[SOLVED] Choosing words based on letter count

danielbmartin · 02-13-2012, 12:31 PM

Have: a file of English words, one word per line.
Sample input ...

Code:

quoth
the
raven
nevermore

Want: only those words in which a letter, any letter, appears three or more times.
Sample output ...

Code:

nevermore

I think this is a job for awk but my newbie attempts to use associative arrays have failed. I'm floundering with this:

Code:

|awk '{-F"";
       for(i=1; i<=NF; i++)
       LetCnt[$1] ++;
       if (LetCnt[$1]>2) print $0 }

Please advise.

Daniel B. Martin

millgates · 02-13-2012, 12:56 PM

how about

Code:

grep -e '\(.\).*\1.*\1'

danielbmartin · 02-13-2012, 01:49 PM

Quote:

Originally Posted by millgates

how about

Code:

grep -e '\(.\).*\1.*\1'

Dynamite! As a follow-on please help this newbie understand what grep did. I read \(.\).* to mean "any one character followed by zero or more of any characters." Is this right? What does the 1.*\1 do for us? Is the whole string \(.\).*\1.*\1 considered a Regular Expression?

Daniel B. Martin

millgates · 02-13-2012, 02:05 PM

ok: [b].[b] is any character. I put it in parentheses \(.\) so it can be referenced later. The \1 does just that. It references the string matched by the expression in \( \). In other words, \1 means "the same character as the one matched by \( \)". Between the \(.\) and the \1 references there's .* which means that the occurences of the matched character may be separated by zero or more other characters.

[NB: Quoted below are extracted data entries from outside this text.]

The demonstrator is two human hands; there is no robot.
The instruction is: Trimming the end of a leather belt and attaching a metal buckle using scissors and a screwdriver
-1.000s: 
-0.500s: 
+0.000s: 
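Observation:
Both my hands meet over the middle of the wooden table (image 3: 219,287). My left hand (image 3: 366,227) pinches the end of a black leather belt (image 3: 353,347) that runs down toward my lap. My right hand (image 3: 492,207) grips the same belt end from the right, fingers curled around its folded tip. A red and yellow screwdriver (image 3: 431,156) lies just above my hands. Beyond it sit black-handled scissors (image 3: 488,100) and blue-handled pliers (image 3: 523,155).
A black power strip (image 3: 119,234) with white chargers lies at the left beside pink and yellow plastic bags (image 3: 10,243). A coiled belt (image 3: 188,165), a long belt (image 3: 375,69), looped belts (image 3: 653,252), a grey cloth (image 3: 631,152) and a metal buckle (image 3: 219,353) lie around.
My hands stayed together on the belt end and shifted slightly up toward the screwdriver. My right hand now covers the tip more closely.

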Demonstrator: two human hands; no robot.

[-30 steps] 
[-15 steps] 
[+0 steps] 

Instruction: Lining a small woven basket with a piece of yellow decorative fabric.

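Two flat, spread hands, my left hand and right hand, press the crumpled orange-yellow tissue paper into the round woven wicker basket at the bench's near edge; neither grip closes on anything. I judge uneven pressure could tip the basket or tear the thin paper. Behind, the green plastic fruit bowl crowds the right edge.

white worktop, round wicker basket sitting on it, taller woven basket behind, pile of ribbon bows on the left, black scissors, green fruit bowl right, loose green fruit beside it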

Another example of using references may be

Code:

sed 's/\(.*\) \(.*\)/\2 \1/'

which swaps two words (or, more exactly, swaps the last word with the rest of the line, if there are more then two words, because .* is greedy)

danielbmartin · 02-13-2012, 02:18 PM

Quote:

Originally Posted by millgates

ok: [b].[b] is any character. I put it in parentheses \(.\) so it can be referenced later. The \1 does just that. It references the string matched by the expression in \( \). In other words, \1 means "the same character as the one matched by \( \)". Between the \(.\) and the \1 references there's .* which means that the occurrences of the matched character may be separated by zero or more other characters. ...

Thank you for the education. This thread is marked SOLVED!

Daniel B. Martin

danielbmartin · 02-13-2012, 02:51 PM

Quote:

Originally Posted by millgates

grep -e '\(.\).*\1.*\1'

It was simple enough to extend this grep to find words containing 4, 5, and 6 occurrences of the same letter. This is the "sextuple" version which finds words such as dispossesses and indivisibility.

Code:

grep -e '\(.\).*\1.*\1.*\1.*\1.*\1'

The next question is a matter of cosmetics, not function. Is there a way to indicate "repeats?" Something like this:

Code:

grep -e '\(.\){.*\1}5'

Daniel B. Martin

millgates · 02-13-2012, 03:31 PM

I was trying something like this

Code:

grep -e '\(.\)\(.*\1\)\{5\}'

It seems to work, but I don't know if that's the right way to do that

danielbmartin · 02-13-2012, 09:01 PM

Quote:

Originally Posted by millgates

I was trying something like this

Code:

grep -e '\(.\)\(.*\1\)\{5\}'

It seems to work, but I don't know if that's the right way to do that

Works right on my machine too. Thanks!

Daniel B. Martin

danielbmartin · 02-14-2012, 10:28 AM

Quote:

Originally Posted by millgates

Code:

grep -e '\(.\).*\1.*\1'

You offered this elegant one-liner to find words which contain at least 3 of the same character. I've been experimenting with variations on this theme.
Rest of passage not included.